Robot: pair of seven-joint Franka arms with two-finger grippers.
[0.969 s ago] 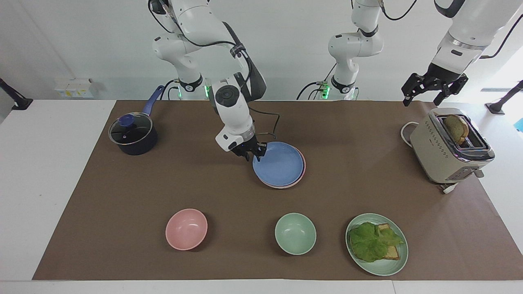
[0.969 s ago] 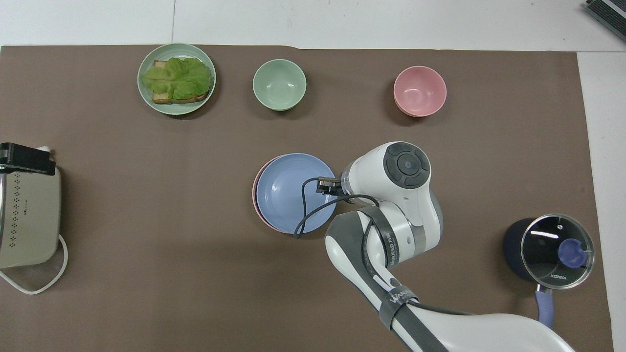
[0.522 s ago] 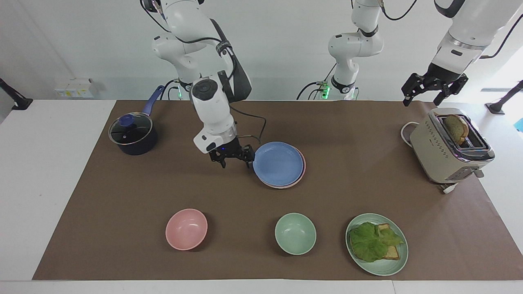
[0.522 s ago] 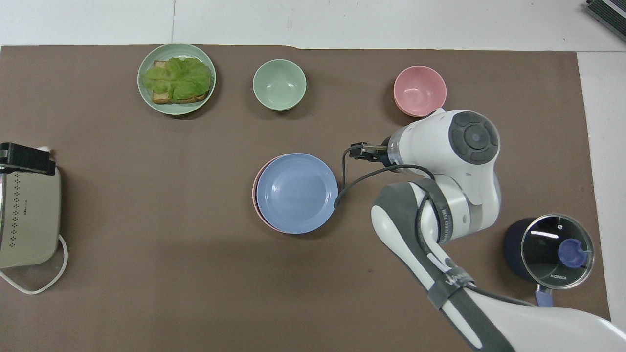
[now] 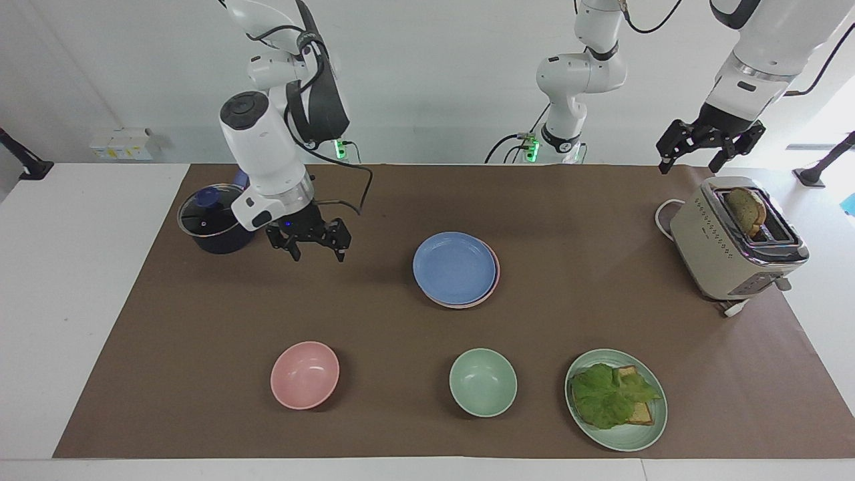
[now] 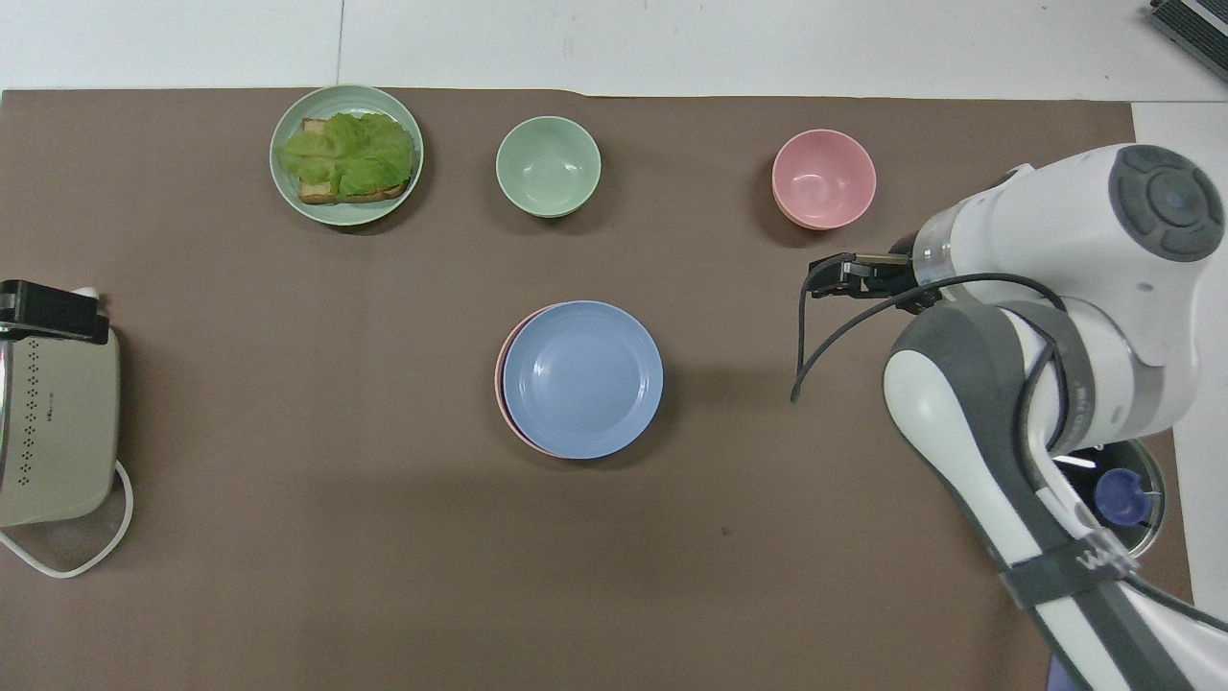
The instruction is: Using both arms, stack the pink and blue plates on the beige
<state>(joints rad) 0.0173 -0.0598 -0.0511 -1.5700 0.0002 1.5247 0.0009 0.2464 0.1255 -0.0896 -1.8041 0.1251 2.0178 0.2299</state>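
Blue plate (image 5: 454, 268) tops the pink plate (image 5: 495, 270) mid-desk, slightly offset; a knock could slide it. Right tool (image 5: 308, 242) and left tool (image 5: 709, 145) both gape empty.

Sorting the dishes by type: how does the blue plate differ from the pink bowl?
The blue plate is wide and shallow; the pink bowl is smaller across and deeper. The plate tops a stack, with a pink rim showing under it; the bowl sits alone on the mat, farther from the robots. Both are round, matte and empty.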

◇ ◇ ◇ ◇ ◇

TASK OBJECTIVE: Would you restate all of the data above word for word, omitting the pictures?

TASK SOLUTION:
Robot: pair of seven-joint Franka arms with two-finger grippers.
[0.969 s ago] 
[0.969 s ago] 
[0.522 s ago] 
[0.522 s ago] 
[now] 
[now] 
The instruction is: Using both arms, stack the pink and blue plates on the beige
<state>(joints rad) 0.0173 -0.0598 -0.0511 -1.5700 0.0002 1.5247 0.0009 0.2464 0.1255 -0.0896 -1.8041 0.1251 2.0178 0.2299</state>
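Blue plate (image 5: 454, 268) tops the pink plate (image 5: 495, 270) mid-desk, slightly offset; a knock could slide it. Right tool (image 5: 308, 242) and left tool (image 5: 709, 145) both gape empty.

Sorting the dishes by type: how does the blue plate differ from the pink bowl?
The blue plate is wide and shallow; the pink bowl is smaller across and deeper. The plate tops a stack, with a pink rim showing under it; the bowl sits alone on the mat, farther from the robots. Both are round, matte and empty.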

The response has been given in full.